Apparently, when it comes to the idea of love during the Early English period, everything is black & white.

Have harvested the totality of the EEBO-TCP (Early English Books Online – Text Creation Partnership) corpus. Using an extraordinarily simple (but very effective) locally developed indexing system, I extracted all the EEBO-TCP identifiers whose content was cataloged with the word love. I then fed these identifiers to a suite of software which: 1) caches the EEBO-TCP TEI files locally, 2) indexes them, 3) creates a browsable catalog of them, 4) supports a simle full text search engine against them, and 5) reports on the whole business (below). Through this process I have employed three sets of “themes” akin to the opposite of stop (function) words. Instead of specifically eliminating these words from the analysis, I specifically do analysis based on these words. One theme is “big” names. Another theme is “great” ideas. The third them is colors: white, black, red, yellow, blue, etc. Based on the ratio of each item’s number of words compared the number of times specific color words appear, I can generate a word cloud of colors (or colours) words, and you can “see” that in terms of love, everything is black & white. Moreover, the “most colorful” item is entitled The whole work of love, or, A new poem, on a young lady, who is violently in love with a gentleman of Lincolns-Inn by a student in the said art. — a charming, one-page document whose first two lines are:

LOVE is a thing that’s not on Reaſon laid,
But upon Nature and her Dictates made.

The corpus of the EEBO-TCP is some of the cleanest data I’ve ever seen. The XML is not only well-formed, but conforms the TEI schema. The metadata is thorough, (almost) 100% complete, (usually) consistently applied. It comes with very effective stylesheets, and the content is made freely easily available in a number of places. It has been a real joy to work with!

General statistics

An analysis of the corpus’s metadata provides an overview of what and how many things it contains, when things were published, and the sizes of its items:

Number of items – 156
Publication date range – 1493 to 9999 (histogram : boxplot)
Sizes in pages – 1 to 606 (histogram : boxplot)
Total number of pages – 12332
Average number of pages per item – 79

Possible correlations between numeric characteristics of records in the catalog can be illustrated through a matrix of scatter plots. As you would expect, there is almost always a correlation between pages and number of words. Are others exist? For more detail, browse the catalog.

Notes on word usage

By counting and tabulating the words in each item of the corpus, it is possible to measure additional characteristics:

Sizes of items in words – 97 to 127471 (histogram : boxplot)
Total number of words – 1348641
Average number of words per item – 8645
Total number of unique words – 49942
Most common words – god (15610) love (12184) may (8301) one (6911) man (6862) us (6838) yet (6475) hath (6124) good (6067) upon (5721) would (5523) men (5307) things (4956) much (4819) lord (4515) loue (4269) great (4201) make (4027) doth (3850) world (3736) shall (3677) thing (3556) know (3549) heart (3476) therefore (3383)

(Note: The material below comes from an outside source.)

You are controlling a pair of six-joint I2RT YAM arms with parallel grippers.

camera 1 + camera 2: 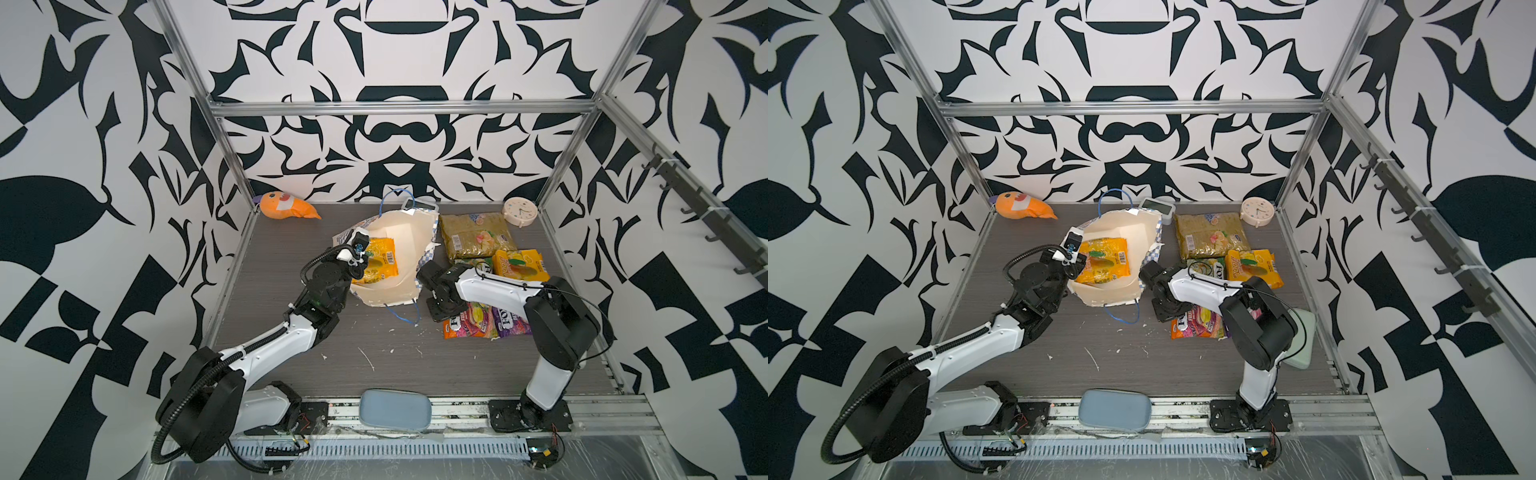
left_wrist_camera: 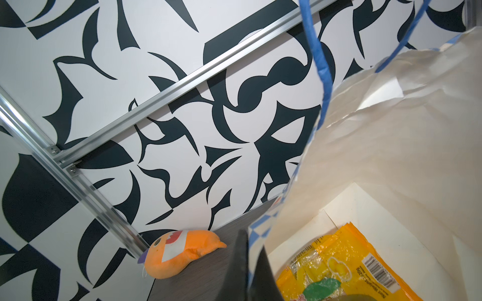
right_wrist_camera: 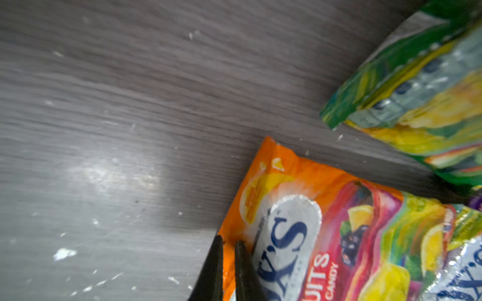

Perusing the list of all words in the corpus (and their frequencies) as well as all unique words can prove to be quite insightful. Are there one or more words in these lists connoting an idea of interest to you, and if so, then to what degree do these words occur in the corpus?

To begin to see how words of your choosing occur in specific items, search the collection.

Through the creation of locally defined “dictionaries” or “lexicons”, it is possible to count and tabulate how specific sets of words are used across a corpus. This particular corpus employs three such dictionaries — sets of: 1) “big” names, 2) “great” ideas, and 3) colors. Their frequencies are listed below:

Most common “big” names – smith (108) plato (108) galen (87) hippocrates (80) james (67) homer (49) swift (44) plutarch (36) augustine (25) aristotle (25) virgil (23) euripides (18) lucretius (13) mill (13) sterne (11) aquinas (10) tacitus (9) herodotus (9) sophocles (8) plotinus (8) apollonius (6) ptolemy (6) aristophanes (5) locke (5) aurelius (5) For more detail, see the list of “big” name frequencies.
Most common “great” ideas – god (15611) love (12185) one (6912) man (6863) good (6068) world (3737) many (3107) life (2945) time (2850) nature (2494) soul (1810) death (1774) law (1536) desire (1315) mind (1238) truth (1234) art (1209) knowledge (1051) peace (971) matter (970) duty (963) sin (943) religion (882) evil (880) cause (838) For more detail, see the list of “great” idea frequencies.
Colors – black (235) white (207) red (84) green (61) purple (47) yellow (20) brown (17) blue (13) gray (13) orange (4) For more detail, see the list of color word frequencies.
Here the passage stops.